- TASK DETAILS
What you return should be the full listing, copied exactly and stripped of its pictures.

─── GIVEN DATA

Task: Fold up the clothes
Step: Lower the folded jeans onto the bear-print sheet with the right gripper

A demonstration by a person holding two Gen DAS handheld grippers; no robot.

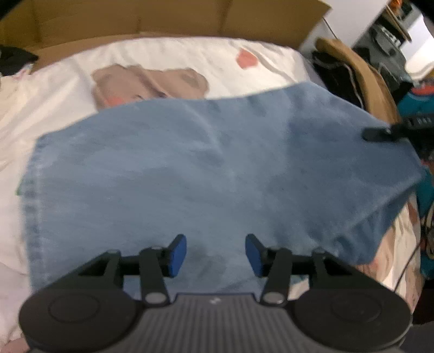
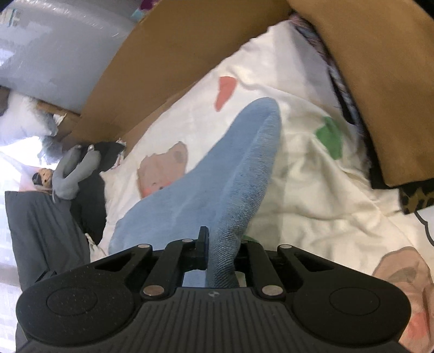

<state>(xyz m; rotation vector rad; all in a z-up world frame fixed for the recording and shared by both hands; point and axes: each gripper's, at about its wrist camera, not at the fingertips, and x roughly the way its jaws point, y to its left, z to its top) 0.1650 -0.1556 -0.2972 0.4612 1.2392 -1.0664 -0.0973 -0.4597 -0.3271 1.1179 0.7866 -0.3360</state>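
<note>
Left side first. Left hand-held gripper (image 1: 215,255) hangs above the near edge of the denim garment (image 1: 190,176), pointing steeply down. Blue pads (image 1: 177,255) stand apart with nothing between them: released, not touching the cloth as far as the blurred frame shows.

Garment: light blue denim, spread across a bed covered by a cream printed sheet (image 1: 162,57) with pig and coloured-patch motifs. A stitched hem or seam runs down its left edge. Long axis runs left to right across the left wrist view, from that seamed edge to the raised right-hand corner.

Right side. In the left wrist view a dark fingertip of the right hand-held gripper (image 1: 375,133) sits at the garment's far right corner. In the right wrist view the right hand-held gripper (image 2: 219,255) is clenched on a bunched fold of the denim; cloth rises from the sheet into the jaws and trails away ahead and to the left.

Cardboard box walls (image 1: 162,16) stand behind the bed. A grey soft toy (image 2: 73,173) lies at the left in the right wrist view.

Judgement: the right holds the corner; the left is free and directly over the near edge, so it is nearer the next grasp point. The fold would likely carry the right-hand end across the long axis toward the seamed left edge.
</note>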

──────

- WORKED SOLUTION
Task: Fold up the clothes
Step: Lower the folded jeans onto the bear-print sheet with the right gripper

A demonstration by a person holding two Gen DAS handheld grippers; no robot.


<state>(xyz m; rotation vector rad; all in a z-up world frame fixed for the recording and shared by both hands; point and axes: each gripper's, at about its wrist camera, not at the fingertips, and x roughly the way its jaws point, y to its left, z to its top) 0.1650 -0.1556 -0.2972 0.4612 1.2392 -1.0664 -0.0973 -0.4597 -0.3271 1.1179 0.7866 -0.3360</state>
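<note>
Left side first. Left hand-held gripper (image 1: 215,255) hangs above the near edge of the denim garment (image 1: 190,176), pointing steeply down. Blue pads (image 1: 177,255) stand apart with nothing between them: released, not touching the cloth as far as the blurred frame shows.

Garment: light blue denim, spread across a bed covered by a cream printed sheet (image 1: 162,57) with pig and coloured-patch motifs. A stitched hem or seam runs down its left edge. Long axis runs left to right across the left wrist view, from that seamed edge to the raised right-hand corner.

Right side. In the left wrist view a dark fingertip of the right hand-held gripper (image 1: 375,133) sits at the garment's far right corner. In the right wrist view the right hand-held gripper (image 2: 219,255) is clenched on a bunched fold of the denim; cloth rises from the sheet into the jaws and trails away ahead and to the left.

Cardboard box walls (image 1: 162,16) stand behind the bed. A grey soft toy (image 2: 73,173) lies at the left in the right wrist view.

Judgement: the right holds the corner; the left is free and directly over the near edge, so it is nearer the next grasp point. The fold would likely carry the right-hand end across the long axis toward the seamed left edge.
</note>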

Work on this exercise has concluded.